Das Finanzministerium führt mehrere Studien dazu an, etwa der Universität Köln und des Ifo-Instituts in München. Deren Fazit: Es sei nicht zu beweisen, dass eine große Gemeindefläche grundsätzlich höhere Kosten verursache. Die Einwohnerzahl einer Gemeinde sei das bessere Kriterium, um anfallende Kosten vorherzusagen. Auch der Städtetag lehnt einen Flächenzuschlag ab. In dem Verband haben sich vor allem größere Städte zusammengeschlossen. Es gibt unter den Mitgliedern aber auch rund 80 Gemeinden mit weniger als 20 000 Einwohnern. Die Argumente des Verbandes: Ein Zuschlag an alle Flächengemeinden sei nicht zielführend. Er belohne einfach jeden, unabhängig von dessen tatsächlichem Bedarf.
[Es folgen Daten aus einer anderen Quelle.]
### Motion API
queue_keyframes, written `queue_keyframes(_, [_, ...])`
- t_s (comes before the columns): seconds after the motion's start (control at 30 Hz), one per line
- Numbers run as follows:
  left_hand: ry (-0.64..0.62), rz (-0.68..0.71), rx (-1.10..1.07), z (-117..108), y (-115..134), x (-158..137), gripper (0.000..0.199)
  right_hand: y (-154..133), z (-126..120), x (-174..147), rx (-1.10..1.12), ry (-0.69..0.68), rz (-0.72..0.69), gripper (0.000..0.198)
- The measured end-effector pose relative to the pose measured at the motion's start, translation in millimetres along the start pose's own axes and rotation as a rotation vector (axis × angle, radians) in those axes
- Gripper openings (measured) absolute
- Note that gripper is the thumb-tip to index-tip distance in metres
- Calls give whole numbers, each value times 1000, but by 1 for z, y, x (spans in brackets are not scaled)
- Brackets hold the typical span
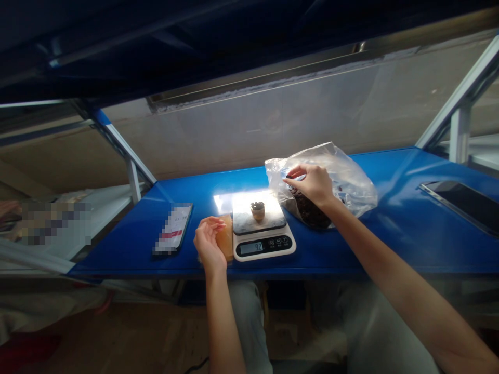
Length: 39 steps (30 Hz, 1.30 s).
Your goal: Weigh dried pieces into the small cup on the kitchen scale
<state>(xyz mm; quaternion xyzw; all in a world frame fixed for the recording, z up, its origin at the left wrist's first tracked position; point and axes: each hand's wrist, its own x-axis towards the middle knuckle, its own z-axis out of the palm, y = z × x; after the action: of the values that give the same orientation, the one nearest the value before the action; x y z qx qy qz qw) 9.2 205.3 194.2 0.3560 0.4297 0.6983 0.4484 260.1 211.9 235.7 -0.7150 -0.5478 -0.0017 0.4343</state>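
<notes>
A white kitchen scale (263, 244) stands on the blue shelf (351, 249), its display lit. A small tan cup (258, 210) with dark contents sits on its platform. My left hand (208, 243) rests just left of the scale, fingers curled around a stack of tan paper cups or sachets (225, 237). My right hand (312, 184) reaches into the mouth of a clear plastic bag (346, 176) holding dark loose pieces (307, 210), thumb and fingers pinched together at the bag's opening.
A phone (173, 228) lies face up left of my left hand. A dark flat tablet or panel (463, 200) lies at the shelf's right end. White shelf posts (460, 119) rise at right and left. A wall stands behind the shelf.
</notes>
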Motion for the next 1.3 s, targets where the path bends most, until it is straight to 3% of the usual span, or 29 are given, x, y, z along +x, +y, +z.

Sind Alternativen im Gespräch?
Dazu hat der Städtetag am Montag in Stuttgart ein Papier vorgelegt. Er will, dass die Politik die besonderen Angebote von Gemeinden in den Blick nimmt. Städte wie Ravensburg oder Wangen bieten etwa Leistungen für das Umland an – weiterführende Schulen, Feuerwehren oder Bibliotheken. Dafür müssten sie belohnt werden. Das Land sollte nach Ansicht des Städtetages also definieren, für welche Leistungen einer Gemeinde es Fördergeld geben kann und seine Förderprogramme darauf ausrichten. CDU-Mann Mack lehnt das ab. „Im Ziel sind wir uns mit dem Städtetag einig: Wir wollen, dass der ländliche Raum attraktiv bleibt. Aber wir vertrauen den Gemeinden und wollen ihnen das Geld pauschal geben. Die Gemeinderäte sollen selbst entscheiden können, wofür die Förderung am besten eingesetzt wird.“
Woher soll das Geld kommen?
Aus Sicht des Städtetages gäbe es einige Dinge, die sich sogar ohne Geld besser als bislang regeln ließen. Beispiel Einzelhandel: Für verkaufsoffene Sonntage gelten strenge Vorgaben. Aus Sicht des Städtetages sind sie aber für kleine Gemeinden wichtiger als für Großstädte. Daher solle man darüber nachdenken, hier andere Vorgaben zu machen. „Wir müssen noch darüber sprechen, wie man das finanziert“, sagt der CDU-Abgeordnete Mack. Grundsätzlich gibt es zwei Varianten: Entweder das Land zahlt einen Flächenzuschlag und nimmt dafür zusätzliches Geld in die Hand. Oder es verteilt die Steuern und Zuweisungen, die die Gemeinden bekommen, nach neuen Kriterien – wie etwa der Fläche. Dagegen aber dürfte sich Widerstand regen. Größere Städte würden dann nämlich anteilig weniger als bisher abbekommen.
Wie finanzieren sich Gemeinden?
2017 nahmen die Gemeinden im Land 6,4 Milliarden Euro aus der Gewerbeund 1,8 Milliarden Euro aus der Grundsteuer ein. Deren Höhe bestimmt jede Gemeinde selbst. Außerdem erhalten sie 15 Prozent des im Land erzielten Aufkommens der Einkommenssteuer und zwölf Prozent aus der Abgeltungsteuer. Anhaltspunkt für die Verteilung ist die Einkommenssteuerleistung der Einwohner. Außerdem weist das Land den Kommunen gezielt Gelder für bestimmte Zwecke und Aufgaben zu. Unter anderem gibt es eigene Mittel für finanzschwache Gemeinden, für Schulen und Kindergärten.